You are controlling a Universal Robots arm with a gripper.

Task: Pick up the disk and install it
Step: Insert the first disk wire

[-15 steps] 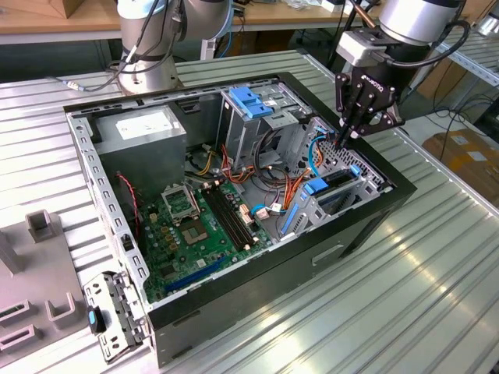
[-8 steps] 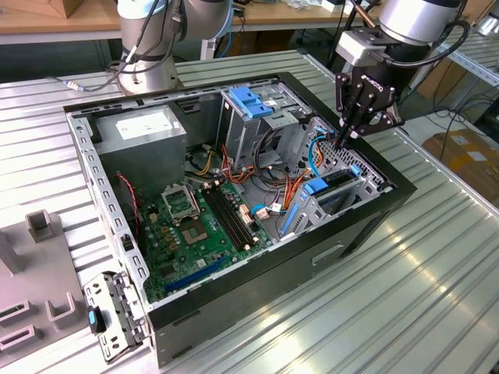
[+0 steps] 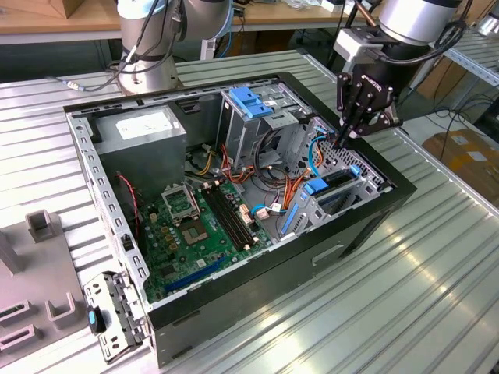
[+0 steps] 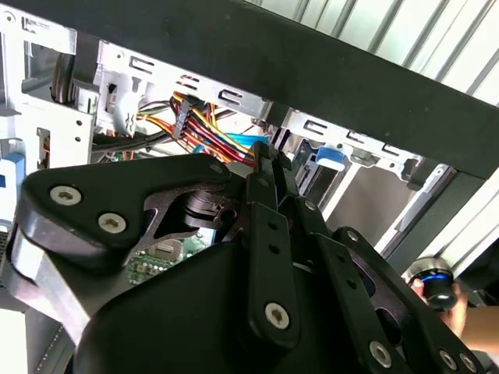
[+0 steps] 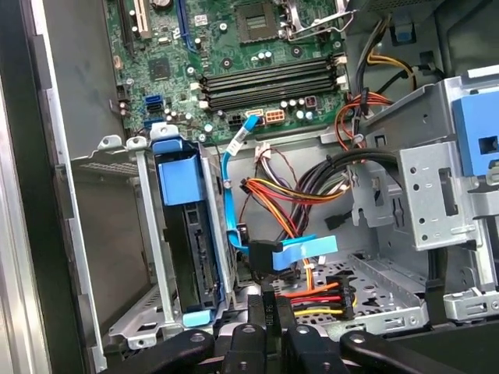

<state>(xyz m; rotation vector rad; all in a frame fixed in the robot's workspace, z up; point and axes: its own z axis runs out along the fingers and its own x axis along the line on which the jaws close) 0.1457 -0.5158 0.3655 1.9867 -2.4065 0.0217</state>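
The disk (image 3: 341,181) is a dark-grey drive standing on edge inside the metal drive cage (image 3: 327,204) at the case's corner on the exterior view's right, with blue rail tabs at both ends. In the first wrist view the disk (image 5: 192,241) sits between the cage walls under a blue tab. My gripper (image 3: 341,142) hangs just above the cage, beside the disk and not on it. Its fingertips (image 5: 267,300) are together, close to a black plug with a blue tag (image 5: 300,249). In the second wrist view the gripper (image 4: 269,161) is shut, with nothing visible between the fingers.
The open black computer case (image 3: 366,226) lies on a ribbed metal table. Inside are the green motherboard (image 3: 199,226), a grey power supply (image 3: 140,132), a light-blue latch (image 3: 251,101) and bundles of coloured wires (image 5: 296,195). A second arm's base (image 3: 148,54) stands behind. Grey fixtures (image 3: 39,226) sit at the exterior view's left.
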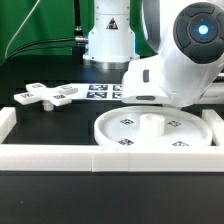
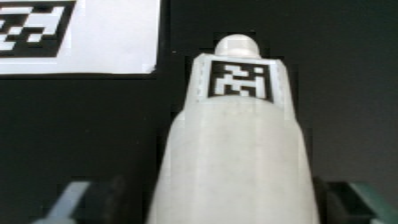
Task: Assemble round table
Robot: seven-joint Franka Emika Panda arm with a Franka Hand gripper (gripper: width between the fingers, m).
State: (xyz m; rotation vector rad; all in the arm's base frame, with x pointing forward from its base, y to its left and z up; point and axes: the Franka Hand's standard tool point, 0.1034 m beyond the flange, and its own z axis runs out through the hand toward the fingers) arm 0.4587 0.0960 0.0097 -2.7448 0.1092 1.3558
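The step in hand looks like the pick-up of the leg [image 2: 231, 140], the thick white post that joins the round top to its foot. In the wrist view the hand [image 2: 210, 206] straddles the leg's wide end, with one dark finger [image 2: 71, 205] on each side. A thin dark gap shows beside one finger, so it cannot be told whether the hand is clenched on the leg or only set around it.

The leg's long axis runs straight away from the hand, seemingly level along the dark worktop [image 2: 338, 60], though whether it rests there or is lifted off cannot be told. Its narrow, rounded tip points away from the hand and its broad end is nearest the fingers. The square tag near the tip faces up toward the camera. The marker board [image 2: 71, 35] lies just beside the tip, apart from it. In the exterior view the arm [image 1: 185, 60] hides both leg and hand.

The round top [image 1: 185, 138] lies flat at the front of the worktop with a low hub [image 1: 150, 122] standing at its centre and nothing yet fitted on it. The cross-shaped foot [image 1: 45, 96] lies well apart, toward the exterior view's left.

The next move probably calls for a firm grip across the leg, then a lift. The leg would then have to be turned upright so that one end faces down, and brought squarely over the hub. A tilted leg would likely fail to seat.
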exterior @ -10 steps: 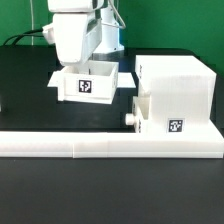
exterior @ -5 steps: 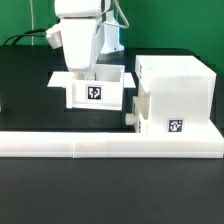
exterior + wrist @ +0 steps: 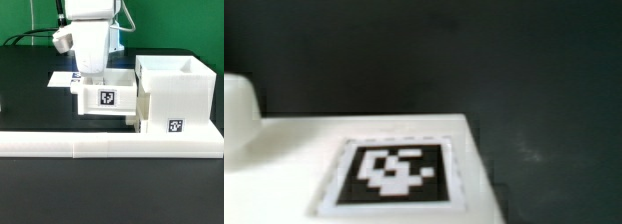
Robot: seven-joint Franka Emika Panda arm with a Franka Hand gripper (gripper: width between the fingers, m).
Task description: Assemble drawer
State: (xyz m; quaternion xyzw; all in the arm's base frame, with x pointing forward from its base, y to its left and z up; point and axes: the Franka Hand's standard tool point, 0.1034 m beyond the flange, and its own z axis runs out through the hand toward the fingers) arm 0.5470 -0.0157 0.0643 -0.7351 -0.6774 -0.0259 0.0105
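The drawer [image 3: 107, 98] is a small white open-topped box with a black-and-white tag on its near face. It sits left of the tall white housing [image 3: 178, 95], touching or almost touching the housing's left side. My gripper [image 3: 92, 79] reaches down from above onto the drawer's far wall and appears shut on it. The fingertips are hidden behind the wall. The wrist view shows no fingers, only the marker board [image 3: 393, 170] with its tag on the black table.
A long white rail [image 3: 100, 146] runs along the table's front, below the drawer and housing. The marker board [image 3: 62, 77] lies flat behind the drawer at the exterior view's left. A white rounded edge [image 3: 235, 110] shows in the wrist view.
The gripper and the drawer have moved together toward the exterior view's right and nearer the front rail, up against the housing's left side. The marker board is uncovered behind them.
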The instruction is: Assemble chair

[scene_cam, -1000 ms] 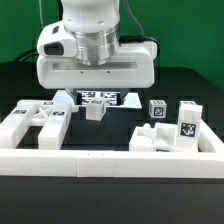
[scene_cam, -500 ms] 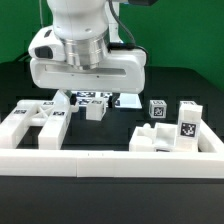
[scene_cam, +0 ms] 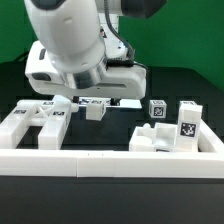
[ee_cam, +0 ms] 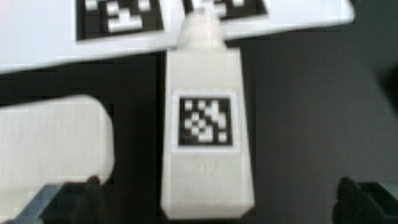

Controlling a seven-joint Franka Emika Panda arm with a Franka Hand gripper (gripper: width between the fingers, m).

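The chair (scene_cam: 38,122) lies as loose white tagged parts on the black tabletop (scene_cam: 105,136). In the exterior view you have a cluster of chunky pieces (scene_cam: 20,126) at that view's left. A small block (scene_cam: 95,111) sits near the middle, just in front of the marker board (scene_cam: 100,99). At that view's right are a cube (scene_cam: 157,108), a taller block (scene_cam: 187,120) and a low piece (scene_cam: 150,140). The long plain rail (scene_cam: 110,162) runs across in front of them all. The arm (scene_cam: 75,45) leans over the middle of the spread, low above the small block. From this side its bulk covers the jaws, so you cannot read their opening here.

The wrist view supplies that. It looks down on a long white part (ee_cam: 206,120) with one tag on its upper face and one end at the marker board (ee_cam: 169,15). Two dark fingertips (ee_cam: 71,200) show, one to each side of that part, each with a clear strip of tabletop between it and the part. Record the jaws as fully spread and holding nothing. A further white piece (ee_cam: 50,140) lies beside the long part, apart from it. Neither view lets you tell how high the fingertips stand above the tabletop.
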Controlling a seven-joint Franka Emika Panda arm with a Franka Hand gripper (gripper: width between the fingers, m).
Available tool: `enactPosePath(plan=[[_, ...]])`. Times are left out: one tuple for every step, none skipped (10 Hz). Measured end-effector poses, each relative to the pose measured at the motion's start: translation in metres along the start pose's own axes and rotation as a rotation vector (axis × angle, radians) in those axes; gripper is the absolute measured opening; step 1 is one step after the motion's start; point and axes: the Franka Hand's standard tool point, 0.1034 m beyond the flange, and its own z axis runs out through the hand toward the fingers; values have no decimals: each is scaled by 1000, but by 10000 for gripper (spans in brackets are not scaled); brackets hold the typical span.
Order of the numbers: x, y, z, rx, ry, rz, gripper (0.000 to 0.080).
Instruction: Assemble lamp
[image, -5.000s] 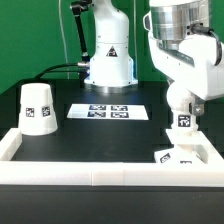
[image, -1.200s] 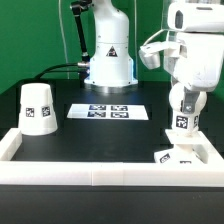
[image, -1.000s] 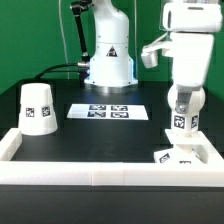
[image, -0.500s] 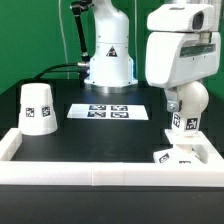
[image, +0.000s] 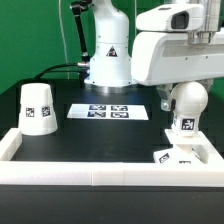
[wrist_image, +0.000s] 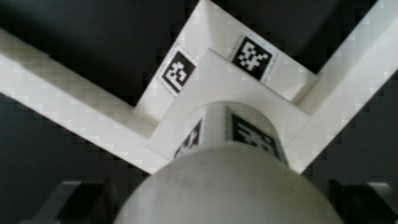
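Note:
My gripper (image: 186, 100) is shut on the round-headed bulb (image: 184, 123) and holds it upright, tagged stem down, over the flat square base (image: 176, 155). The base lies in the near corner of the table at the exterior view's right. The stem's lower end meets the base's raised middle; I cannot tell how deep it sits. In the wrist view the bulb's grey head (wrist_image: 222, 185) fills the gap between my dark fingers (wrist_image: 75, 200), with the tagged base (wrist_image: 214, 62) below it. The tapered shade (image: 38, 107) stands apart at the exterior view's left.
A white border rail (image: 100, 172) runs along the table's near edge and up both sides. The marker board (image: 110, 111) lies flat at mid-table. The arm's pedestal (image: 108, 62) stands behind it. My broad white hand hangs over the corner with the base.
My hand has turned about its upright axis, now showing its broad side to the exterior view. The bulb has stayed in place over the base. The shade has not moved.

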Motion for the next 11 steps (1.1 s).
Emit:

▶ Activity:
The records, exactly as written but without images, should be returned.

▶ Task answer:
You are controlling a Universal Robots arm with a gripper.

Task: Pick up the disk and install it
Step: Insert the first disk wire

[-15 steps] 
[-8 steps] 
[+0 steps] 
[+0 steps] 
[+0 steps] 

<state>(xyz m; rotation vector rad; all in a frame fixed in the robot's workspace, z up; point and axes: its own z axis runs out along the fingers and its own x axis along the line on which the jaws close) 0.1457 -0.5158 0.3655 1.9867 -2.4065 0.0217</state>
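The disk (image 3: 341,181) is a dark-grey drive standing on edge inside the metal drive cage (image 3: 327,204) at the case's corner on the exterior view's right, with blue rail tabs at both ends. In the first wrist view the disk (image 5: 192,241) sits between the cage walls under a blue tab. My gripper (image 3: 341,142) hangs just above the cage, beside the disk and not on it. Its fingertips (image 5: 267,300) are together, close to a black plug with a blue tag (image 5: 300,249). In the second wrist view the gripper (image 4: 269,161) is shut, with nothing visible between the fingers.
The open black computer case (image 3: 366,226) lies on a ribbed metal table. Inside are the green motherboard (image 3: 199,226), a grey power supply (image 3: 140,132), a light-blue latch (image 3: 251,101) and bundles of coloured wires (image 5: 296,195). A second arm's base (image 3: 148,54) stands behind. Grey fixtures (image 3: 39,226) sit at the exterior view's left.
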Task: Assemble round table
Robot: seven-joint Franka Emika Panda arm with a Franka Hand gripper (gripper: width between the fingers, m).
State: (xyz m; rotation vector rad; all in the arm's base frame, with x pointing forward from its base, y to its left and z up; point and axes: the Franka Hand's standard tool point, 0.1034 m beyond the flange, and its own z axis runs out through the hand toward the fingers) arm 0.4587 0.0960 0.0097 -2.7448 0.1092 1.3558
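The step in hand looks like the pick-up of the leg [image 2: 231, 140], the thick white post that joins the round top to its foot. In the wrist view the hand [image 2: 210, 206] straddles the leg's wide end, with one dark finger [image 2: 71, 205] on each side. A thin dark gap shows beside one finger, so it cannot be told whether the hand is clenched on the leg or only set around it.

The leg's long axis runs straight away from the hand, seemingly level along the dark worktop [image 2: 338, 60], though whether it rests there or is lifted off cannot be told. Its narrow, rounded tip points away from the hand and its broad end is nearest the fingers. The square tag near the tip faces up toward the camera. The marker board [image 2: 71, 35] lies just beside the tip, apart from it. In the exterior view the arm [image 1: 185, 60] hides both leg and hand.

The round top [image 1: 185, 138] lies flat at the front of the worktop with a low hub [image 1: 150, 122] standing at its centre and nothing yet fitted on it. The cross-shaped foot [image 1: 45, 96] lies well apart, toward the exterior view's left.

The next move probably calls for a firm grip across the leg, then a lift. The leg would then have to be turned upright so that one end faces down, and brought squarely over the hub. A tilted leg would likely fail to seat.
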exterior @ -10 steps: 
exterior @ -5 steps: 
exterior + wrist @ +0 steps: 
Robot: seven-joint Franka Emika Panda arm with a Franka Hand gripper (gripper: width between the fingers, m).
Task description: Assemble drawer
State: (xyz m; quaternion xyzw; all in the arm's base frame, with x pointing forward from its base, y to its left and z up; point and axes: the Franka Hand's standard tool point, 0.1034 m beyond the flange, and its own z axis runs out through the hand toward the fingers) arm 0.5470 -0.0157 0.0643 -0.7351 -0.6774 -0.0259 0.0105
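The drawer [image 3: 107, 98] is a small white open-topped box with a black-and-white tag on its near face. It sits left of the tall white housing [image 3: 178, 95], touching or almost touching the housing's left side. My gripper [image 3: 92, 79] reaches down from above onto the drawer's far wall and appears shut on it. The fingertips are hidden behind the wall. The wrist view shows no fingers, only the marker board [image 3: 393, 170] with its tag on the black table.
A long white rail [image 3: 100, 146] runs along the table's front, below the drawer and housing. The marker board [image 3: 62, 77] lies flat behind the drawer at the exterior view's left. A white rounded edge [image 3: 235, 110] shows in the wrist view.
The gripper and the drawer have moved together toward the exterior view's right and nearer the front rail, up against the housing's left side. The marker board is uncovered behind them.
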The instruction is: Assemble chair

[scene_cam, -1000 ms] 
[scene_cam, -500 ms] 
[scene_cam, +0 ms] 
[ee_cam, +0 ms] 

Controlling a seven-joint Franka Emika Panda arm with a Franka Hand gripper (gripper: width between the fingers, m).

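The chair (scene_cam: 38,122) lies as loose white tagged parts on the black tabletop (scene_cam: 105,136). In the exterior view you have a cluster of chunky pieces (scene_cam: 20,126) at that view's left. A small block (scene_cam: 95,111) sits near the middle, just in front of the marker board (scene_cam: 100,99). At that view's right are a cube (scene_cam: 157,108), a taller block (scene_cam: 187,120) and a low piece (scene_cam: 150,140). The long plain rail (scene_cam: 110,162) runs across in front of them all. The arm (scene_cam: 75,45) leans over the middle of the spread, low above the small block. From this side its bulk covers the jaws, so you cannot read their opening here.

The wrist view supplies that. It looks down on a long white part (ee_cam: 206,120) with one tag on its upper face and one end at the marker board (ee_cam: 169,15). Two dark fingertips (ee_cam: 71,200) show, one to each side of that part, each with a clear strip of tabletop between it and the part. Record the jaws as fully spread and holding nothing. A further white piece (ee_cam: 50,140) lies beside the long part, apart from it. Neither view lets you tell how high the fingertips stand above the tabletop.
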Controlling a seven-joint Franka Emika Panda arm with a Franka Hand gripper (gripper: width between the fingers, m).
Available tool: `enactPosePath(plan=[[_, ...]])`. Times are left out: one tuple for every step, none skipped (10 Hz). Measured end-effector poses, each relative to the pose measured at the motion's start: translation in metres along the start pose's own axes and rotation as a rotation vector (axis × angle, radians) in those axes; gripper is the absolute measured opening; step 1 is one step after the motion's start; point and axes: the Franka Hand's standard tool point, 0.1034 m beyond the flange, and its own z axis runs out through the hand toward the fingers; values have no decimals: each is scaled by 1000, but by 10000 for gripper (spans in brackets are not scaled); brackets hold the typical span.
Order of the numbers: x, y, z, rx, ry, rz, gripper (0.000 to 0.080).
Instruction: Assemble lamp
[image, -5.000s] 
[image, -1.200s] 
[image, -1.000s] 
[image, -0.500s] 
[image, +0.000s] 
[wrist_image, +0.000s] 
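Note:
My gripper (image: 186, 100) is shut on the round-headed bulb (image: 184, 123) and holds it upright, tagged stem down, over the flat square base (image: 176, 155). The base lies in the near corner of the table at the exterior view's right. The stem's lower end meets the base's raised middle; I cannot tell how deep it sits. In the wrist view the bulb's grey head (wrist_image: 222, 185) fills the gap between my dark fingers (wrist_image: 75, 200), with the tagged base (wrist_image: 214, 62) below it. The tapered shade (image: 38, 107) stands apart at the exterior view's left.
A white border rail (image: 100, 172) runs along the table's near edge and up both sides. The marker board (image: 110, 111) lies flat at mid-table. The arm's pedestal (image: 108, 62) stands behind it. My broad white hand hangs over the corner with the base.
My hand has turned about its upright axis, now showing its broad side to the exterior view. The bulb has stayed in place over the base. The shade has not moved.
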
Motion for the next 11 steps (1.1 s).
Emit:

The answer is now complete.